Your goal:
Restate word for word the entries below, starting with the line with "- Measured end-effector" and continuing through the line with "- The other". Include both of those lines and no others.

[Opening Data excerpts section]

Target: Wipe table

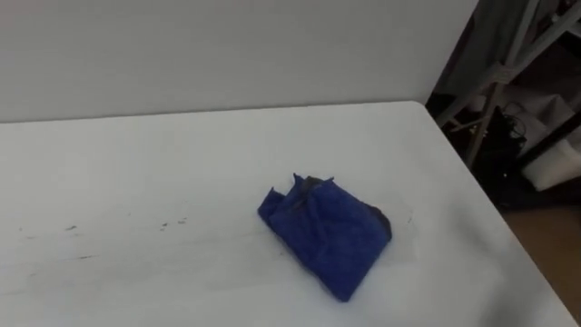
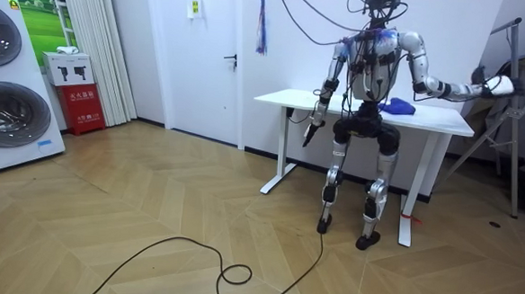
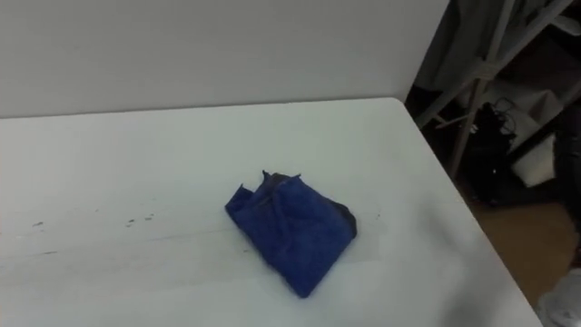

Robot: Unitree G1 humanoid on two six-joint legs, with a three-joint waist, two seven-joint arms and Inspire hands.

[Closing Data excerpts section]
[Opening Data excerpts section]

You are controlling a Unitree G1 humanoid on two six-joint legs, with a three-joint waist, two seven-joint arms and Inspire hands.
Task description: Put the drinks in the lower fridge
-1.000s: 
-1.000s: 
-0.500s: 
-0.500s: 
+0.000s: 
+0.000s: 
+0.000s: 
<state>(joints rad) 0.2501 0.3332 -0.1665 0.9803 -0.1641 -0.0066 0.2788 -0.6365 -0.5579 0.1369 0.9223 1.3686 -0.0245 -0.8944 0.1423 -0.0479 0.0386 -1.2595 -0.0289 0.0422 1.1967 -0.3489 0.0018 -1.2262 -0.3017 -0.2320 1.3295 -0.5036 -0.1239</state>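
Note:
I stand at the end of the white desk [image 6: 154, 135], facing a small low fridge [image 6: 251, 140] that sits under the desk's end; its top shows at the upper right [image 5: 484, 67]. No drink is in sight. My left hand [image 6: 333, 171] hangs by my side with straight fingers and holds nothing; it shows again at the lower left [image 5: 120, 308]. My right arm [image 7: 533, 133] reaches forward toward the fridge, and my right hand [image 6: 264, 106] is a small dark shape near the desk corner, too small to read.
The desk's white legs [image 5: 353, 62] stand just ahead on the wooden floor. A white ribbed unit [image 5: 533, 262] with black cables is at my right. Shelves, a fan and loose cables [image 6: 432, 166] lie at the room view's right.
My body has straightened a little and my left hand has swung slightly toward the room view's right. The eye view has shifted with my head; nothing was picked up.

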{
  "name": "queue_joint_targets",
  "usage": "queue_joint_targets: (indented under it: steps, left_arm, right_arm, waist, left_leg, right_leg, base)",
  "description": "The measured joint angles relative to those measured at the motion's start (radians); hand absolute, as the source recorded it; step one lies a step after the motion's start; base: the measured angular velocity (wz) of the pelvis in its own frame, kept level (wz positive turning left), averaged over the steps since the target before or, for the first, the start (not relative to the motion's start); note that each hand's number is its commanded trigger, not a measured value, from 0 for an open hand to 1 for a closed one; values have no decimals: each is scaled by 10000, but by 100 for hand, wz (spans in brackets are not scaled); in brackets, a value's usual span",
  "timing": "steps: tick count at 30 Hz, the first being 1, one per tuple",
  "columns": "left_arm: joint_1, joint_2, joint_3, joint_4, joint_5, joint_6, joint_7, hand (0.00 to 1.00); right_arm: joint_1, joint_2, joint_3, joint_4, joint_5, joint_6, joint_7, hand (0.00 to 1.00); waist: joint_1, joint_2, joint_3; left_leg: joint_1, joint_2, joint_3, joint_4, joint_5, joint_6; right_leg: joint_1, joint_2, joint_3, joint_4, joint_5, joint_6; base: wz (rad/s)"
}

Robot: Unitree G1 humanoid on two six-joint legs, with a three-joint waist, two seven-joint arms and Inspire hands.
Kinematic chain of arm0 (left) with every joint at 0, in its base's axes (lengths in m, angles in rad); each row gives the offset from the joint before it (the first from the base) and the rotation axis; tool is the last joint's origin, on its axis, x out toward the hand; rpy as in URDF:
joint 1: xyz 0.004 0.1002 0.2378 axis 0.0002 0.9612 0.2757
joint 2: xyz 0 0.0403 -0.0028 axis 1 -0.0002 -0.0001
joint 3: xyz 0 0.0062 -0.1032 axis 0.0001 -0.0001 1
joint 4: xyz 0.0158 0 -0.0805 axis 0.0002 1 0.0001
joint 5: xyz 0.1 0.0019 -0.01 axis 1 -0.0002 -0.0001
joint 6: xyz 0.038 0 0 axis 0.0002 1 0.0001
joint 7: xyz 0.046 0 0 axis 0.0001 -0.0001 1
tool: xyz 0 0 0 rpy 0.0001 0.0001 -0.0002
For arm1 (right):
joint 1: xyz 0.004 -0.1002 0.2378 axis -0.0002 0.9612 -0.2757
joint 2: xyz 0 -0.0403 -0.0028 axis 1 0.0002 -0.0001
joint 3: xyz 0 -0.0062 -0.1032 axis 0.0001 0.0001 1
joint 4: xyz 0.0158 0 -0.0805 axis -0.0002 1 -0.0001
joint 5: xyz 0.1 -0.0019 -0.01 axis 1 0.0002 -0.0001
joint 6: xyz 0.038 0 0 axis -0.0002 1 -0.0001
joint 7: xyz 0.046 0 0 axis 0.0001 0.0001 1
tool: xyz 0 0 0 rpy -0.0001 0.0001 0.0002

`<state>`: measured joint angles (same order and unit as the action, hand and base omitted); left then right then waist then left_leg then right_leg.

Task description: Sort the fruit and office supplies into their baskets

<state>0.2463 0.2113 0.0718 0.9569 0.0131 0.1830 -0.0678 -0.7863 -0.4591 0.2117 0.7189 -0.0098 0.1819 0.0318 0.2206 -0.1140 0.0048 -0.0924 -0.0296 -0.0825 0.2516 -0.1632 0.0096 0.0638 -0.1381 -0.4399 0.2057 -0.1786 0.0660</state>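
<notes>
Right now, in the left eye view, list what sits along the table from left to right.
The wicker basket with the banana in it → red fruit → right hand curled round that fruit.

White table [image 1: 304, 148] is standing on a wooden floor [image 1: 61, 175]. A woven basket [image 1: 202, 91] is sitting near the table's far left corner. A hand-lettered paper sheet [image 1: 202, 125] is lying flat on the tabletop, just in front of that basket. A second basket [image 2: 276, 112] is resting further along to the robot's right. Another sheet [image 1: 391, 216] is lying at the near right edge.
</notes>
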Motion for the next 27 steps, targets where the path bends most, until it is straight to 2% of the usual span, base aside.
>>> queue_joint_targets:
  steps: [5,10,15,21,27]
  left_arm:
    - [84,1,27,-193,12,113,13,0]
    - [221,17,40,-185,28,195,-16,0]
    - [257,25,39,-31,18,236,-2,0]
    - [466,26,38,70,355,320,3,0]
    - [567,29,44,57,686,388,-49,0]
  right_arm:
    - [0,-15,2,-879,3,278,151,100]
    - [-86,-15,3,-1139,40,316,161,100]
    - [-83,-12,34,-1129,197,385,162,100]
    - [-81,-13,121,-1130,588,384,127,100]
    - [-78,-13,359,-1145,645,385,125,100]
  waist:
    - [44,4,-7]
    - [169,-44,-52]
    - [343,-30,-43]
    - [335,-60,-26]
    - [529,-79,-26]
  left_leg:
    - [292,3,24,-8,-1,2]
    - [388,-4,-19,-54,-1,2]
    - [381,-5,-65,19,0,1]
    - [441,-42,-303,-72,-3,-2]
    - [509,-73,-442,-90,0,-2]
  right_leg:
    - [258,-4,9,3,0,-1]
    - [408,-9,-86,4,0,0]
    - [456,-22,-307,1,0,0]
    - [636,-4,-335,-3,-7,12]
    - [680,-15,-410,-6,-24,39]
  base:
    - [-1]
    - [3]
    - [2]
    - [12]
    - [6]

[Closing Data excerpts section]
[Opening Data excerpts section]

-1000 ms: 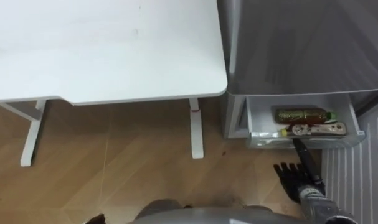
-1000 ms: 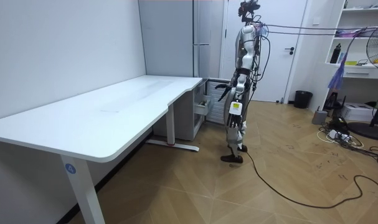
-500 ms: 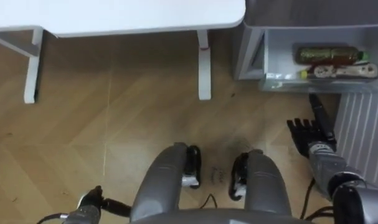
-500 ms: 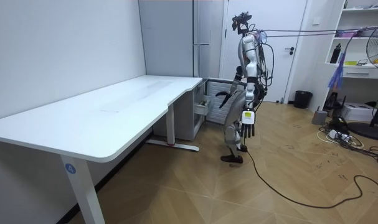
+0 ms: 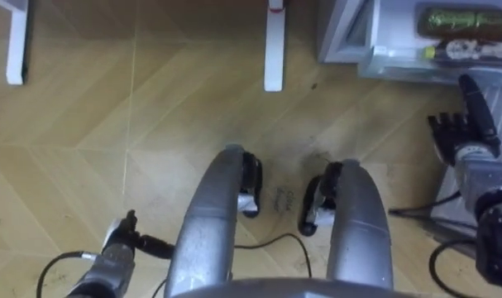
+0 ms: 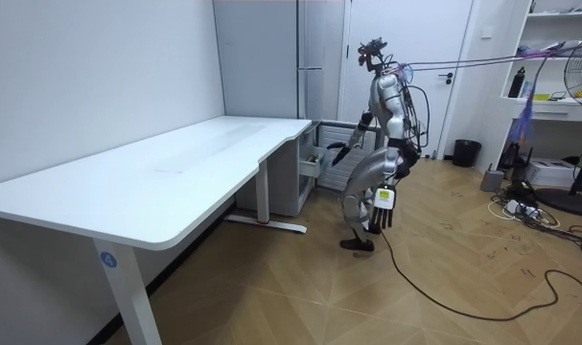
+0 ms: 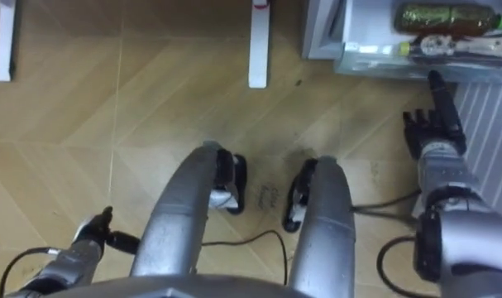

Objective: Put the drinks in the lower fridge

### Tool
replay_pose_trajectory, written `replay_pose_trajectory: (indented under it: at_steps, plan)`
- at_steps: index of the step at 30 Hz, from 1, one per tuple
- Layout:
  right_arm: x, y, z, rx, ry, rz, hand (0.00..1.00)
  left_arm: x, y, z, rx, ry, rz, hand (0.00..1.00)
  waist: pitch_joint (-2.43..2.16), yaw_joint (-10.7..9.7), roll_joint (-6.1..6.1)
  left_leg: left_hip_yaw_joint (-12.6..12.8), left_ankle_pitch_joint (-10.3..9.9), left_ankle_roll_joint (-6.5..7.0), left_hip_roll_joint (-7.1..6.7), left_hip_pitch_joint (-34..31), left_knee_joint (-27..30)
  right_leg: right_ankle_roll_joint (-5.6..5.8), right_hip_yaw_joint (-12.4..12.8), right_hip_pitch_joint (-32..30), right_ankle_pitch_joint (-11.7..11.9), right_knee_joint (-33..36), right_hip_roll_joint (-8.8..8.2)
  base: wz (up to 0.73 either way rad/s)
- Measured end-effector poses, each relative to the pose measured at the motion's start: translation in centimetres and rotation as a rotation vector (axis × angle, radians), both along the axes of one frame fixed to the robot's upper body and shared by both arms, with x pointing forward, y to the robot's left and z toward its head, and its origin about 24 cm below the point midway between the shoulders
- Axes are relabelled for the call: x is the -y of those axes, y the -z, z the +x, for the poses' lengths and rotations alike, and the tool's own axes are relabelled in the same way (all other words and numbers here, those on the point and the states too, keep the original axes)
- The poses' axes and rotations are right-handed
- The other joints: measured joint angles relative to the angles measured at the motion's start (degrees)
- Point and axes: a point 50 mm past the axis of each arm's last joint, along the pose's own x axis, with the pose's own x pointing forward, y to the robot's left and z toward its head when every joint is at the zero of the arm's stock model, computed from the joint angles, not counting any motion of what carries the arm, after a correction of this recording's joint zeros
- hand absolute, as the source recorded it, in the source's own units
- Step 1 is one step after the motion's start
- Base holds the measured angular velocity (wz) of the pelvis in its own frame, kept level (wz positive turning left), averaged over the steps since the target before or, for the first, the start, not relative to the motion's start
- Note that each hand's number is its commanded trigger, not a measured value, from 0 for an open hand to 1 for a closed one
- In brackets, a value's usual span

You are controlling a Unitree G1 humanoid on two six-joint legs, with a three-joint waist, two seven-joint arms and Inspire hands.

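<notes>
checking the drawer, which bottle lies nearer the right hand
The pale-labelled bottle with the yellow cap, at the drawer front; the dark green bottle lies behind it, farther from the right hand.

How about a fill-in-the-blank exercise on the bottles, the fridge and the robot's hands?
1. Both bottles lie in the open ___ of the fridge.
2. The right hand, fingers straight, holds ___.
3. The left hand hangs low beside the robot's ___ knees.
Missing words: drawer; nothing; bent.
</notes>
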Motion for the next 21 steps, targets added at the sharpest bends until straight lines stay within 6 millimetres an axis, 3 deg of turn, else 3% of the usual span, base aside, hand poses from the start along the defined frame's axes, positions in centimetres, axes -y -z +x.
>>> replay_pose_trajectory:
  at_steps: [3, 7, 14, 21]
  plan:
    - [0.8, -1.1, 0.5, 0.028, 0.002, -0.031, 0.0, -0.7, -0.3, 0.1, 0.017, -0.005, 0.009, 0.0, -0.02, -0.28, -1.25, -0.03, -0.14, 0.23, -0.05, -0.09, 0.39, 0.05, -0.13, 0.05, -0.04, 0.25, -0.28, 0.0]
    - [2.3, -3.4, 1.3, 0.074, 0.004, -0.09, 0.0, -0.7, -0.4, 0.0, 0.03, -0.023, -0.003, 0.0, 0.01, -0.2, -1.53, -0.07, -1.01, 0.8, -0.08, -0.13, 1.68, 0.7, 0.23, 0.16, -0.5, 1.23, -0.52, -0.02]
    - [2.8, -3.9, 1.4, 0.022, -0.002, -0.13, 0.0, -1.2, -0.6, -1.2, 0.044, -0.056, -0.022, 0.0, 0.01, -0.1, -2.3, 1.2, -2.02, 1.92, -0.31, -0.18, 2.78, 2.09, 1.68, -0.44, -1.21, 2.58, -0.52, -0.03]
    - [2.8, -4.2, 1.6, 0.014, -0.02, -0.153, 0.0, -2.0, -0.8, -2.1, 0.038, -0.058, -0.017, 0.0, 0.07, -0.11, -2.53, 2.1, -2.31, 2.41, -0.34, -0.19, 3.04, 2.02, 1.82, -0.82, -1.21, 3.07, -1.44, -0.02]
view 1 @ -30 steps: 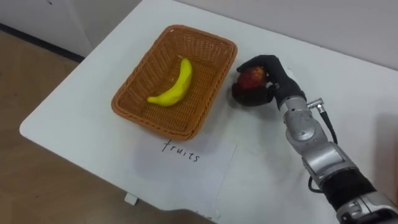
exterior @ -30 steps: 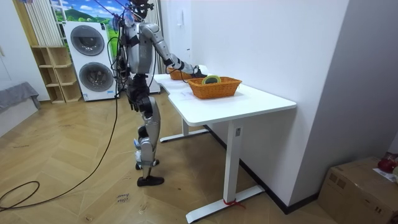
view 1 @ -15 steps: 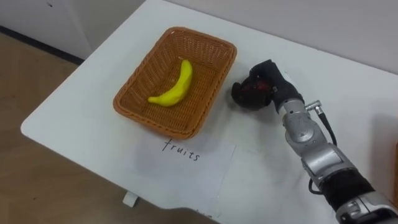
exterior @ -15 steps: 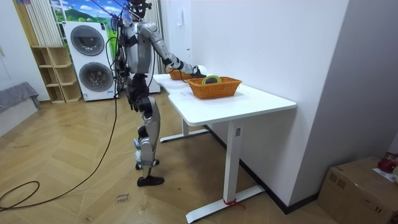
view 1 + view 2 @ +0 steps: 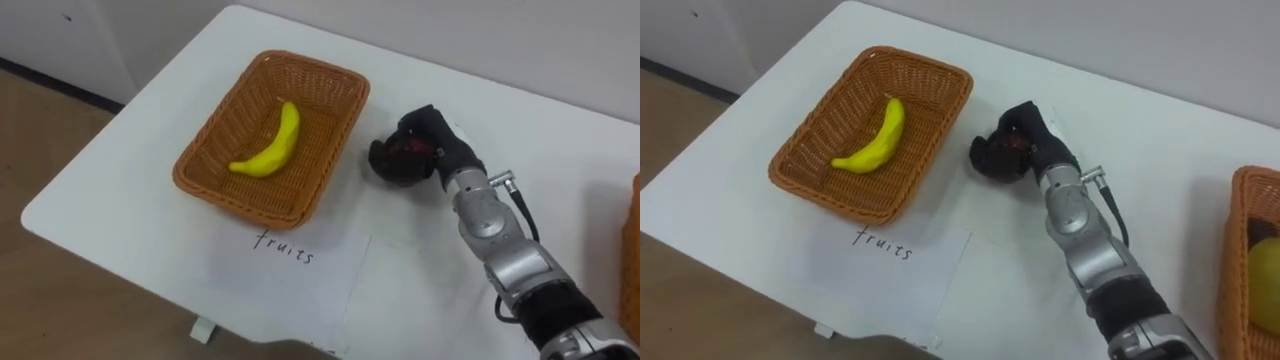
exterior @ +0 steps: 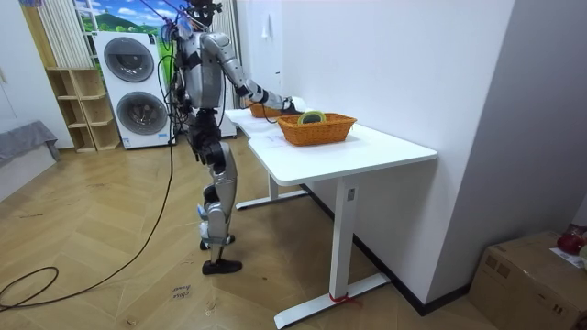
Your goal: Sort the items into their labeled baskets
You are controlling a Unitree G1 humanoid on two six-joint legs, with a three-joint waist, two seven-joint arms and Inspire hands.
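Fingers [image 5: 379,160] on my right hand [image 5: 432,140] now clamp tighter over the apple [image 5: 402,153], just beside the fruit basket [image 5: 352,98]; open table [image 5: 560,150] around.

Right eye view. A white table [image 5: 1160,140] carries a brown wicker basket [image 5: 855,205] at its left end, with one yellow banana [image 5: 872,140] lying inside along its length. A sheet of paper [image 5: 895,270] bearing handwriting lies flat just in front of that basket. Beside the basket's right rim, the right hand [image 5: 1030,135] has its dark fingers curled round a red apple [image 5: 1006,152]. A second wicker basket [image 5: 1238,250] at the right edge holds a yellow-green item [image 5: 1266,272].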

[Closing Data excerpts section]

Response to this task:
- Measured end-effector poses, each relative to the pose measured at the motion's start: translation in centimetres and rotation as a rotation vector (axis × angle, radians), both along the axes of one frame fixed to the robot's upper body and shared by both arms, with x pointing forward, y to the robot's left and z toward its head, and its origin about 24 cm below the point midway between the shoulders
- Axes are relabelled for the call: x is the -y of those axes, y the -z, z the +x, for the poses' lengths and rotations alike, and the tool's own axes are relabelled in the same way (all other words and numbers here, those on the point and the states too, keep the original axes)
- The poses' axes and rotations are right-handed
- The other joints: measured joint angles relative to the angles measured at the motion's start (degrees)

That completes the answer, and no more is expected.